Enterprise Ireland did its bit to help out the beleaguered workers at Tara Mines by giving €3.8 million in State aid to the company behind the mine, new European Commission data shows.
The figure was recently disclosed in a European Commission database, “under the Temporary Crisis and Transition Framework for State aid measures to support the economy following the aggression against Ukraine by Russia”.
The mine, which reopened in the past few weeks, had been mothballed in July 2023, with its owner, Boliden, blaming “significant and unsustainable financial losses” with rising energy costs and a falling zinc price.
The mine employed about 650 workers prior to the closure, but thanks to retirements and redundancies, that figure is now closer to 400.
There was also a significant cost associated with keeping the mine – which had turnover of about €250 million in 2022 – shut down for that period.
Boliden disclosed that the mothballed plant made a loss of €65 million last year. Its turnover fell to about €90 million, generated in the first half of the year before the closure, but it generated costs even while closed.

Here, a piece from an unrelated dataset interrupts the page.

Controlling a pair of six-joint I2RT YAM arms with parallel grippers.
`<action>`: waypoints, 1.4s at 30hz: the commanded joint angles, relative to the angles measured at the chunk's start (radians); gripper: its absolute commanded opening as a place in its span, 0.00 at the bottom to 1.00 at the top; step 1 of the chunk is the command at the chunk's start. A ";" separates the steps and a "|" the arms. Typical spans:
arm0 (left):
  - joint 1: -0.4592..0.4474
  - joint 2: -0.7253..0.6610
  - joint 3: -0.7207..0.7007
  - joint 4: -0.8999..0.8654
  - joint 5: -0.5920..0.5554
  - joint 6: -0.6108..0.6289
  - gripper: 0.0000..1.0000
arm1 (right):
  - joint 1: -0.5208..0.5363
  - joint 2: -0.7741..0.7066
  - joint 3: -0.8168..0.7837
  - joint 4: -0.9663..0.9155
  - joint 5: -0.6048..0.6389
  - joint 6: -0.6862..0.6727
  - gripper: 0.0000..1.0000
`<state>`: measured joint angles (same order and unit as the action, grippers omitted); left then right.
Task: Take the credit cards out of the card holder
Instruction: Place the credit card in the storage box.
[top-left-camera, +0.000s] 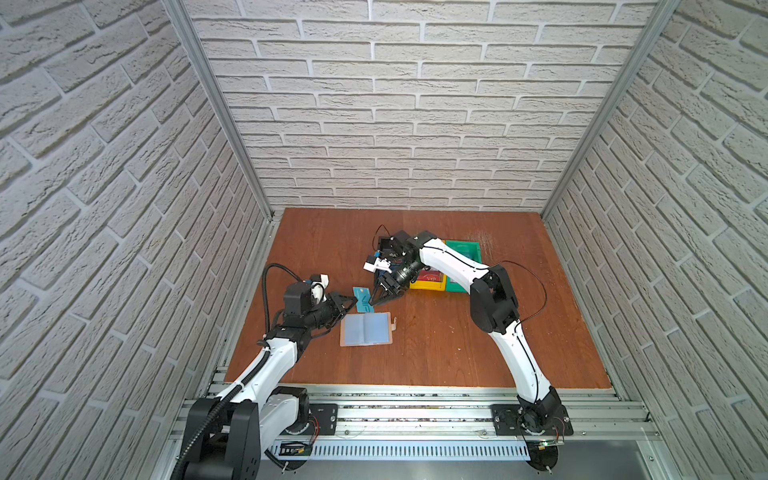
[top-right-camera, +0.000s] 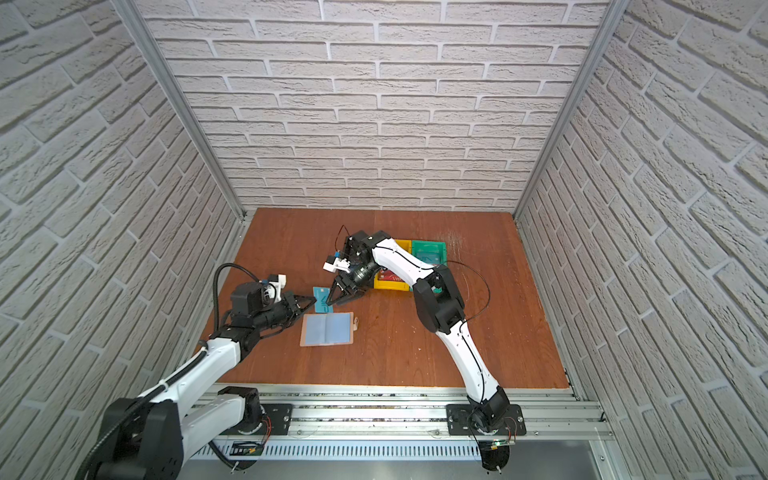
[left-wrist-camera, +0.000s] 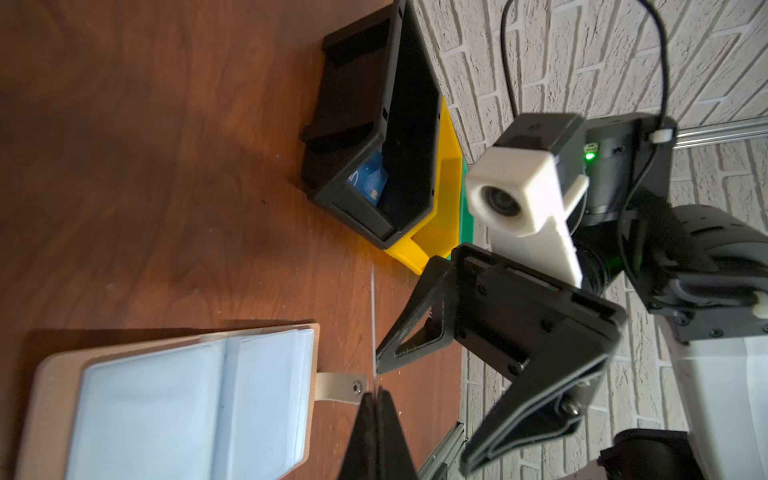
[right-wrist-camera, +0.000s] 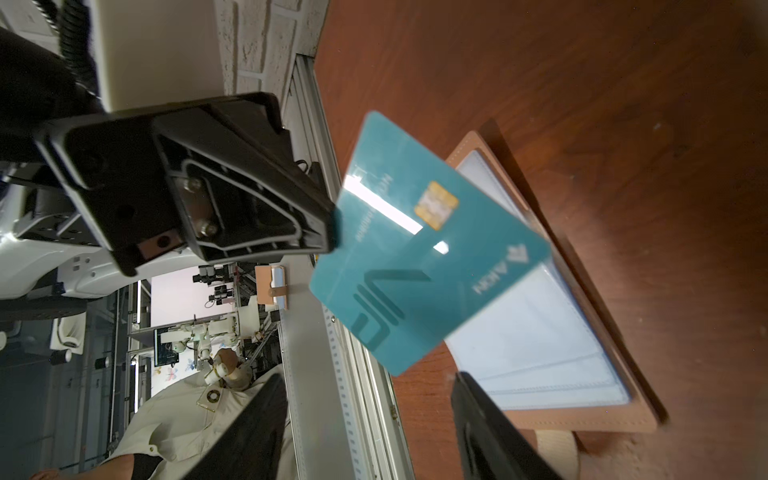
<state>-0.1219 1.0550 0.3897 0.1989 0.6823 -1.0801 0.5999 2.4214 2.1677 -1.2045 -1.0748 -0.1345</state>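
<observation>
The left gripper (top-left-camera: 354, 300) is clamping one teal plastic card (top-left-camera: 362, 300); the right gripper (top-left-camera: 383, 298) is gaping beside it. Only the left wrist view is showing one blue card (left-wrist-camera: 370, 183) in a black plastic bin (left-wrist-camera: 353, 104).

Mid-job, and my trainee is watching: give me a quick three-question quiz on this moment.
1. True or false: the right gripper is shut on the teal card.
2. The card holder is: A) closed, B) open flat on the table, C) lifted off it.
3. Which bin holds the blue card?
Key: 1 false: the left gripper pinches the card's edge, and the right gripper is open. 2 B. 3 the black bin.
</observation>
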 joint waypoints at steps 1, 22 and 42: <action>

Filings made by Boliden show that in the first quarter of the year, the rolling cost of “keeping the Tara mine in care and maintenance is estimated at around €13 million per quarter”, and by the second quarter it was putting that figure at €25 million per quarter, a cost that it said continued through quarters three and four.
It’s not clear just what the full cost for 2024 comes to, given that the mine reopened during the fourth quarter, but by Cantillon’s calculations it’s possible that the full cost of having the mine closed could be more than €100 million.
And it’s also not clear whether that figure covers a previously disclosed restructuring charge of 358 million Swedish krona (€31 million) related to the mine.
All of which means that the €3.8 million given to the mine by Enterprise Ireland in May will not have gone very far, given the enormous costs of maintaining the mine while it was closed.